Role Summary: We are seeking a highly skilled Senior Data Engineer to join our team. This role requires deep technical expertise in real-time data streaming, distributed computing, and big data technologies. The successful candidate will have a proven track record of designing and implementing scalable, high-performance data pipelines.

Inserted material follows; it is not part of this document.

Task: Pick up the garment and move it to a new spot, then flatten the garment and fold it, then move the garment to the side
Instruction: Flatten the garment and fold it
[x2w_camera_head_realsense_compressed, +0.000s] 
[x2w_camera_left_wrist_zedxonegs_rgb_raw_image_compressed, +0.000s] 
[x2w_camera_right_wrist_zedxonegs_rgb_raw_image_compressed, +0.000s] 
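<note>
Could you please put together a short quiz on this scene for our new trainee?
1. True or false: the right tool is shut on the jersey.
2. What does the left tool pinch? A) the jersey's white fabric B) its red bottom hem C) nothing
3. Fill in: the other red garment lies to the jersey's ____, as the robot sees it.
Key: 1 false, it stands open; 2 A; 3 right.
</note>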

As a Senior Data Engineer, you will guide the technical direction of our data infrastructure, mentor our data teams, and ensure robust and scalable data solutions.
Responsibilities:
- Design and implement complex data pipelines for both batch and real-time processing.

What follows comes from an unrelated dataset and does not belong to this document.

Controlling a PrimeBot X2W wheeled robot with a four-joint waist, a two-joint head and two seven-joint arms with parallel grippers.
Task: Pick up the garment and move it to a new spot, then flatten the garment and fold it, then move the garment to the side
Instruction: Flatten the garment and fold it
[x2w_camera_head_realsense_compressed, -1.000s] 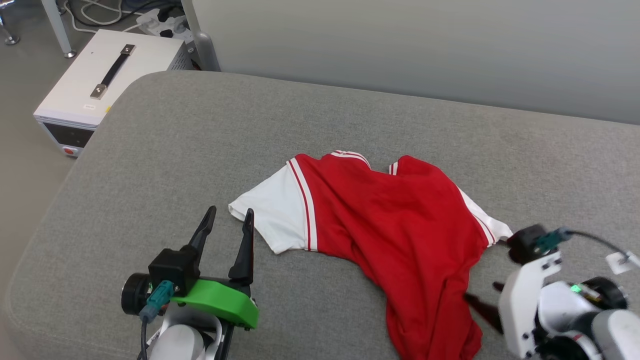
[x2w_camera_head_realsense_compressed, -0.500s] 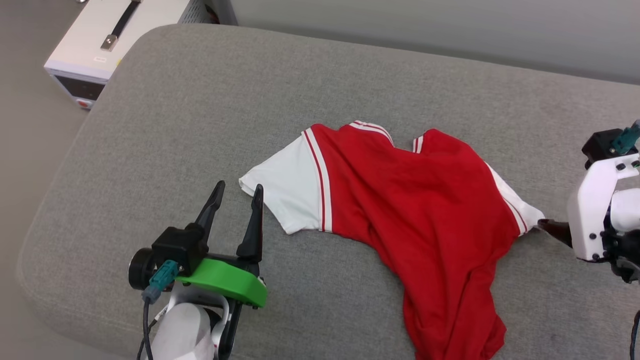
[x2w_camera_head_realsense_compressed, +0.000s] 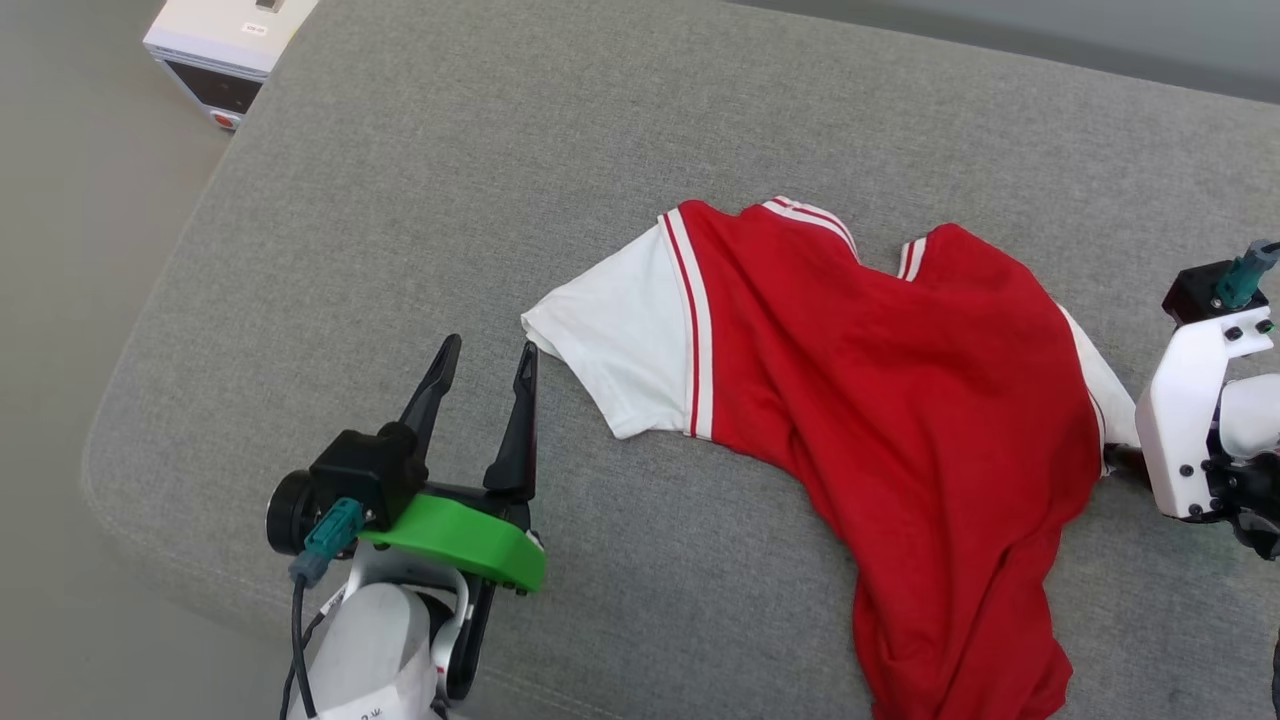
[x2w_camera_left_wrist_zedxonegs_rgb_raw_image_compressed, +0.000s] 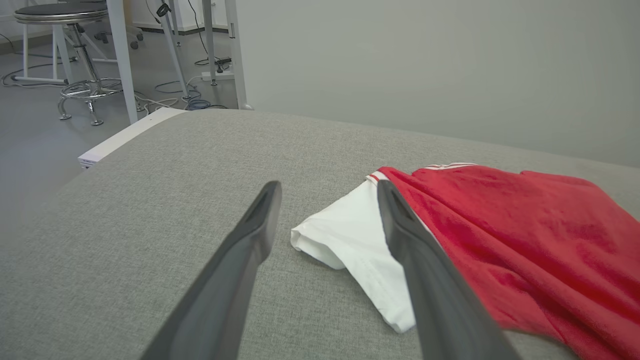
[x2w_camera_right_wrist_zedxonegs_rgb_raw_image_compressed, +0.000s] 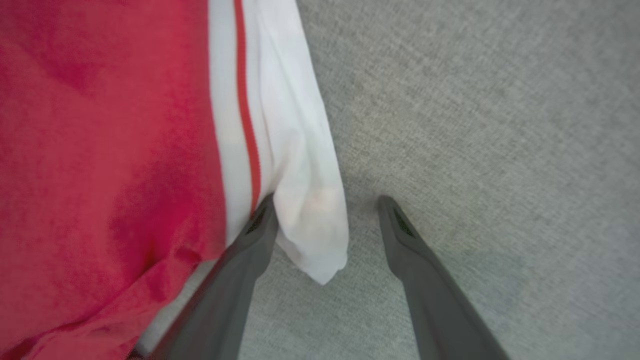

- Lead the architectural design of streaming data platforms, ensuring scalability, performance, and data reliability.
- Collaborate with data scientists, analysts, and business stakeholders to gather requirements and translate them into technical specifications.
- Develop and maintain high-quality, maintainable data processing solutions using modern streaming technologies.
- Oversee the development and maintenance of data lakes, data warehouses, and streaming platforms.
- Mentor junior data engineers, fostering a culture of continuous learning and improvement.
- Conduct code reviews to ensure adherence to best practices and data engineering standards.
- Stay abreast of emerging big data technologies and industry trends.
- Optimize data pipelines for maximum throughput and minimal latency.
- Ensure data quality, consistency, and reliability across all data platforms.
- Troubleshoot and debug complex issues in distributed systems.
Must-have Qualifications:
- Bachelor's degree in Computer Science, Information Technology, or a related field.
- 10+ years of experience in data engineering.
- Strong expertise in Apache Spark and Spark Streaming for large-scale data processing.
- Extensive experience with Apache Kafka for real-time data streaming and event processing.
- Proficiency in building and maintaining real-time analytics platforms, particularly with Apache Druid.
- Strong programming skills in Python, Scala, or Java.
- Deep understanding of distributed systems and big data architectures.
- Extensive experience with both batch and stream processing paradigms.
- Strong knowledge of data modeling and optimization techniques.
- Experience with major cloud platforms (AWS, Azure, GCP) and their data services.
- Excellent problem-solving skills and meticulous attention to detail.
- Strong communication and collaborative skills.
Nice-to-have Qualifications:
- Master's degree in Computer Science, Information Technology, or a related field.
- Experience with additional streaming technologies like Apache Flink and Apache Storm.
- Knowledge of data governance and data security best practices.
- Experience deploying real-time machine learning models.
- Familiarity with modern data lake technologies like Delta Lake and Apache Iceberg.
- Experience with NoSQL databases like Cassandra and MongoDB.
- Proficiency in data visualization tools such as Grafana and Kibana.
- Experience with infrastructure-as-code and CI/CD for data pipelines.
- Certifications in relevant cloud platforms or big data technologies.